The create_tfrecords.py file has a convience function for generating the tfrecord files. You will need to preprocess your dataset and get it into a python list of dicts. Each dict represents an image and should have a structure that mimics the tfrecord structure above. However, slashes are replaced by nested dictionaries, and the outermost image dictionary is implied. Here is an example of a valid dictionary structure for one image:

image_data = {
  "filename" : "/path/to/image_1.jpg", 
  "id" : "0",
  "class" : {
    "label" : 1,
    "text" : "Indigo Bunting",
    "conf" : 0.9
  },
  "object" : {
    "count" : 1,
    "area" : [.49],
    "id" : ["1"],
    "bbox" : {
      "xmin" : [0.1],
      "xmax" : [0.8],
      "ymin" : [0.2],
      "ymax" : [0.9],
      "label" : [1],
      "score" : [0.8],
      "conf" : [0.9]
    },
    "parts" : {
      "x" : [0.2, 0.5],
      "y" : [0.3, 0.6],
      "v" : [2, 1],
      "score" : [1.0, 1.0]
    }
  }
}

Not all of the fields are required. For example, if you just want to train a classifier using the whole image as an input, then your dictionaries could look like:

image_data = {
  "filename" : "/path/to/image_1.jpg", 
  "id" : "0",
  "class" : {
    "label" : "1"
  }
}

If the encoded key is not provided, then the create method will read in the image by using the filename value (if we request the images to be stored in the tfrecords). In this case, it is assumed that image is stored in either jpg or png format. The image will be converted to the jpg format for storage in the tfrecord. If encoded is provided, then it is required to provide height, width, format, colorspace, and channels as well.

Once you have your dataset preprocessed, you can use the create method in create_tfrecords.py to create the tfrecords files. For example:

# this should be your array of image data dictionaries. 
# Don't forget that you'll want to separate your training and testing data.
train_dataset = [...]

from create_tfrecords import create
failed_images = create(
  dataset=train_dataset,
  dataset_name="train",
  output_directory="/home/gvanhorn/Desktop/train_dataset",
  num_shards=10,
  num_threads=5,
  store_images=True
)

This call to the create method will use 5 threads to produce 10 tfrecord files, each prefixed with the name train in the directory /home/gvanhorn/Desktop/train_dataset.

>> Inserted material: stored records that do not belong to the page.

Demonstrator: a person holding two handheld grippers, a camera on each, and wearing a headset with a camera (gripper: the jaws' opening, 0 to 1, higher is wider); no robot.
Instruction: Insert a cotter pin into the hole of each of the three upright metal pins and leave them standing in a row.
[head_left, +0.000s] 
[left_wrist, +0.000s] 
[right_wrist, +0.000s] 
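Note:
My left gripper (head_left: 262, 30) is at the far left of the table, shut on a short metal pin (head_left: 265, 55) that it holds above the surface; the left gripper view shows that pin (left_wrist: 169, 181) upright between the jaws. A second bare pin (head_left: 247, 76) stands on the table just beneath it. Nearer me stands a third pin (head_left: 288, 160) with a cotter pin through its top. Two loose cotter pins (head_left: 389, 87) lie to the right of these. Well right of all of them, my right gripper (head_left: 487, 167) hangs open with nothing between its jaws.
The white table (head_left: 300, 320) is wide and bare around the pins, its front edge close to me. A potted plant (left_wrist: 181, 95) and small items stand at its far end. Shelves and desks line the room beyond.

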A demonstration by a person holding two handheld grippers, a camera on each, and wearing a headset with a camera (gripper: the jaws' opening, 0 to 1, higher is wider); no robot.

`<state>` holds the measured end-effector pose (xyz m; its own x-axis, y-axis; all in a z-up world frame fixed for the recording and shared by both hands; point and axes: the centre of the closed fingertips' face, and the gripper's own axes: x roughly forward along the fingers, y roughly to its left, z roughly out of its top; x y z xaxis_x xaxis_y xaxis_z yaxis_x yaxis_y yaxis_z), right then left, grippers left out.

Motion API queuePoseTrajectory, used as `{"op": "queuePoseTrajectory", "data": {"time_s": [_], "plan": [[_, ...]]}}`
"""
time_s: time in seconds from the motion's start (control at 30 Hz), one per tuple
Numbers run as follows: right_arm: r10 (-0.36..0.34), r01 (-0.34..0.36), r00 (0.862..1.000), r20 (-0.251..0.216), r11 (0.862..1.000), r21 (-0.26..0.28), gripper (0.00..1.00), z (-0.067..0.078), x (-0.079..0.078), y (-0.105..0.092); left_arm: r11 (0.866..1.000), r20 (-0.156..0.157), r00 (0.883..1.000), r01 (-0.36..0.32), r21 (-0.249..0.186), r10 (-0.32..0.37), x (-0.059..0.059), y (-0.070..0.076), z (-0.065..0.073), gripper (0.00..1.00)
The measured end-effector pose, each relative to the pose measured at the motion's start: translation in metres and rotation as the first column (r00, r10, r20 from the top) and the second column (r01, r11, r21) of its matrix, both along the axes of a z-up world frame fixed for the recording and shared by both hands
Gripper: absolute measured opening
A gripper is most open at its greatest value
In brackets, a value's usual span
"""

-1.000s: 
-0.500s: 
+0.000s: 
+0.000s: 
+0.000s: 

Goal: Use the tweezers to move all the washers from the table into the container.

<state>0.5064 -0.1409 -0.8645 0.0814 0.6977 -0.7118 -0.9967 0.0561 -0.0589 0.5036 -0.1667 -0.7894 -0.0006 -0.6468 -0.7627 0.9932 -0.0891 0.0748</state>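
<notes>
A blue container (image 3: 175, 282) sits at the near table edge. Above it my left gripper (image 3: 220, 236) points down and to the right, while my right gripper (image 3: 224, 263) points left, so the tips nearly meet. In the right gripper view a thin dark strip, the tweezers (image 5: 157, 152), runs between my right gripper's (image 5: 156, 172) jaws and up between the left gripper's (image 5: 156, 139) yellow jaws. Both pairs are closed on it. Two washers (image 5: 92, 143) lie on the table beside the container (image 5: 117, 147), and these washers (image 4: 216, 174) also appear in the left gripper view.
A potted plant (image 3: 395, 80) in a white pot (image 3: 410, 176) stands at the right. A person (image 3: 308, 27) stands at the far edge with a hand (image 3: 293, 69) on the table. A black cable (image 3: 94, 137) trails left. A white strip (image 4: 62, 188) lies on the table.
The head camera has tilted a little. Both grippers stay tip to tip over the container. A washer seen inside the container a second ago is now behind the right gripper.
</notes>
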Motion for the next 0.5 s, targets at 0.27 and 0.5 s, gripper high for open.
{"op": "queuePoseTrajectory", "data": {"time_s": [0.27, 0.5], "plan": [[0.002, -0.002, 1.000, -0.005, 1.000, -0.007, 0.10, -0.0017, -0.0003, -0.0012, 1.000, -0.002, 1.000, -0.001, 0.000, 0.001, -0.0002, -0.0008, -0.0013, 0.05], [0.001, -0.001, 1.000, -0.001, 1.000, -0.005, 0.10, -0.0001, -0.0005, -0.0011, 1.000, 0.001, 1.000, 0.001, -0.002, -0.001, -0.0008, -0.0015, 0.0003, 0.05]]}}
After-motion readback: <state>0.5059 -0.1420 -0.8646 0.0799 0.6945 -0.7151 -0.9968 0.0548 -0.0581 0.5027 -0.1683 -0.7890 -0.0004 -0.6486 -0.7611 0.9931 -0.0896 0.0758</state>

All images that cause errors will be returned to the caller. An extra field, error_msg, will be added to the dictionary for that image, and will contain the error message that was thrown when trying to process it. Typically an error is due to filename fields that don't exist.

print("%d images failed." % (len(failed_images),))
for image_data in failed_images:
  print("Image %s: %s" % (image_data['id'], image_data['error_msg']))

If you do not want the images to be stored in the tfrecords, then you can pass store_images=False to the create method. Subsequently, code that reads the tfrecords will be expected to load in the image using the filename field.

If you have saved your preprocessed dataset list into a json file, such as train_tfrecords_dataset.json, then you can call create_tfrecords.py from the command line to create the tfrecords:

python create_tfrecords.py \
--dataset_path /home/gvanhorn/Desktop/train_dataset/train_tfrecords_dataset.json \
--prefix train \
--output_dir /home/gvanhorn/Desktop/train_dataset \
--shards 10 \
--threads 5 \
--shuffle \
--store_images

If you do not want the images stored in the tfrecords, then you can exclude the --store_images argument.